WHAT IS EXPECTED: Set down all of the entries below word for word, with the pictures left out.

RECORDS TO PROCESS:
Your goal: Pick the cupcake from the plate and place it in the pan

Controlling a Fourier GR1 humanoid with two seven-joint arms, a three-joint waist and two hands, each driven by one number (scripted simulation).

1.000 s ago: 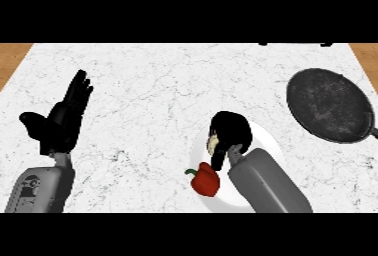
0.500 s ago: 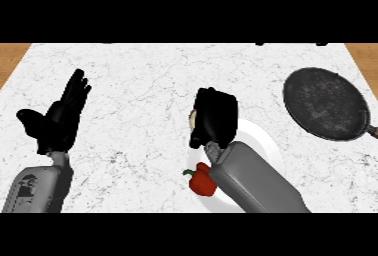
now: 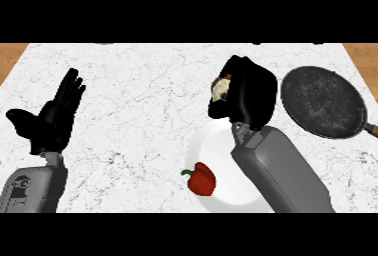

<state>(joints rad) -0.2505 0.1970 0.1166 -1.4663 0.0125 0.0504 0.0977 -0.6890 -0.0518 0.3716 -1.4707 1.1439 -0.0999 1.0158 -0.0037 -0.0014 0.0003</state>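
Observation:
My right hand (image 3: 249, 95) is curled round the cupcake (image 3: 219, 88), whose pale frosting shows at the hand's left side. The hand is lifted above the counter, past the far edge of the white plate (image 3: 221, 145). The dark round pan (image 3: 323, 102) lies to the hand's right, a short gap away. My left hand (image 3: 53, 119) rests open at the left, fingers up.
A red bell pepper (image 3: 201, 179) lies on the plate's near part. The pan's handle (image 3: 371, 130) points to the right edge. The wooden floor shows beyond the white marble counter (image 3: 140, 100) at both top corners.
My right hand has risen off the plate with the cupcake and moved away from me and toward the pan. The left hand has stayed in place.

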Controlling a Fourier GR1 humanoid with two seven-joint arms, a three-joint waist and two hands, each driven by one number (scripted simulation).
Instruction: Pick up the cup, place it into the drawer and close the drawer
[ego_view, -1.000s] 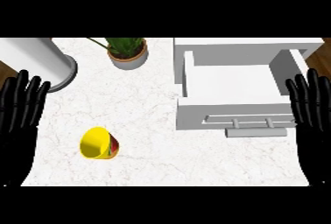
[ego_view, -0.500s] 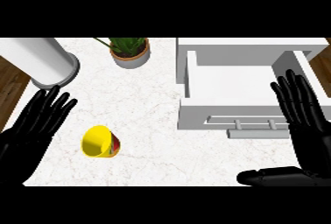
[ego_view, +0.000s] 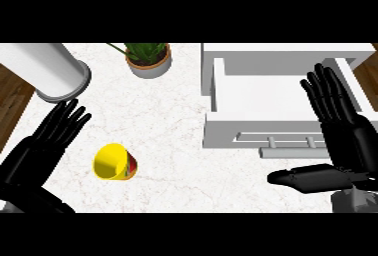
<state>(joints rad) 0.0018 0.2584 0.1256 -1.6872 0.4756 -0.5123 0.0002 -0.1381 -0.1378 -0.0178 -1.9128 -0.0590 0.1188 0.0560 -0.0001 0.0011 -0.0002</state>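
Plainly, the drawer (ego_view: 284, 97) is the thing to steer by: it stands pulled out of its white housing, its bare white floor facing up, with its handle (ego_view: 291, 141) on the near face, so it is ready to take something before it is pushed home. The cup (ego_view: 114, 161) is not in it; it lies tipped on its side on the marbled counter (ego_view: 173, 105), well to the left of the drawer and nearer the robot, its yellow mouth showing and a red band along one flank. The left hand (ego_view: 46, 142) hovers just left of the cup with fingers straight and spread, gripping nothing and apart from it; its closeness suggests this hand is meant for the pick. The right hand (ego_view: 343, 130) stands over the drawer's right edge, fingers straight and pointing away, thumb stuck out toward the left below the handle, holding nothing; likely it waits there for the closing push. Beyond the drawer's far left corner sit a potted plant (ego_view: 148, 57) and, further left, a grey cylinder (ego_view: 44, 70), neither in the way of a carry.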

TASK ANSWER:
Your goal: Pick the cupcake from the plate and place it in the pan

Controlling a Fourier GR1 humanoid with two seven-joint arms, a three-joint waist and two hands, each driven by one number (scripted simulation).

1.000 s ago: 
0.500 s ago: 
now: 

<state>(joints rad) -0.2505 0.1970 0.1166 -1.4663 0.0125 0.0504 0.0977 -0.6890 -0.0518 0.3716 -1.4707 1.1439 -0.0999 1.0158 -0.0037 -0.0014 0.0003</state>
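Observation:
My right hand (image 3: 249, 95) is curled round the cupcake (image 3: 219, 88), whose pale frosting shows at the hand's left side. The hand is lifted above the counter, past the far edge of the white plate (image 3: 221, 145). The dark round pan (image 3: 323, 102) lies to the hand's right, a short gap away. My left hand (image 3: 53, 119) rests open at the left, fingers up.
A red bell pepper (image 3: 201, 179) lies on the plate's near part. The pan's handle (image 3: 371, 130) points to the right edge. The wooden floor shows beyond the white marble counter (image 3: 140, 100) at both top corners.
My right hand has risen off the plate with the cupcake and moved away from me and toward the pan. The left hand has stayed in place.
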
Controlling a Fourier GR1 humanoid with two seven-joint arms, a three-joint waist and two hands, each driven by one number (scripted simulation).
Instruction: Pick up the cup, place it into the drawer and close the drawer
[ego_view, -1.000s] 
[ego_view, -0.500s] 
[ego_view, +0.000s] 
<state>(joints rad) 0.0018 0.2584 0.1256 -1.6872 0.4756 -0.5123 0.0002 -0.1381 -0.1378 -0.0178 -1.9128 -0.0590 0.1188 0.0560 -0.0001 0.0011 -0.0002</state>
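Plainly, the drawer (ego_view: 284, 97) is the thing to steer by: it stands pulled out of its white housing, its bare white floor facing up, with its handle (ego_view: 291, 141) on the near face, so it is ready to take something before it is pushed home. The cup (ego_view: 114, 161) is not in it; it lies tipped on its side on the marbled counter (ego_view: 173, 105), well to the left of the drawer and nearer the robot, its yellow mouth showing and a red band along one flank. The left hand (ego_view: 46, 142) hovers just left of the cup with fingers straight and spread, gripping nothing and apart from it; its closeness suggests this hand is meant for the pick. The right hand (ego_view: 343, 130) stands over the drawer's right edge, fingers straight and pointing away, thumb stuck out toward the left below the handle, holding nothing; likely it waits there for the closing push. Beyond the drawer's far left corner sit a potted plant (ego_view: 148, 57) and, further left, a grey cylinder (ego_view: 44, 70), neither in the way of a carry.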

The exercise ends with this answer.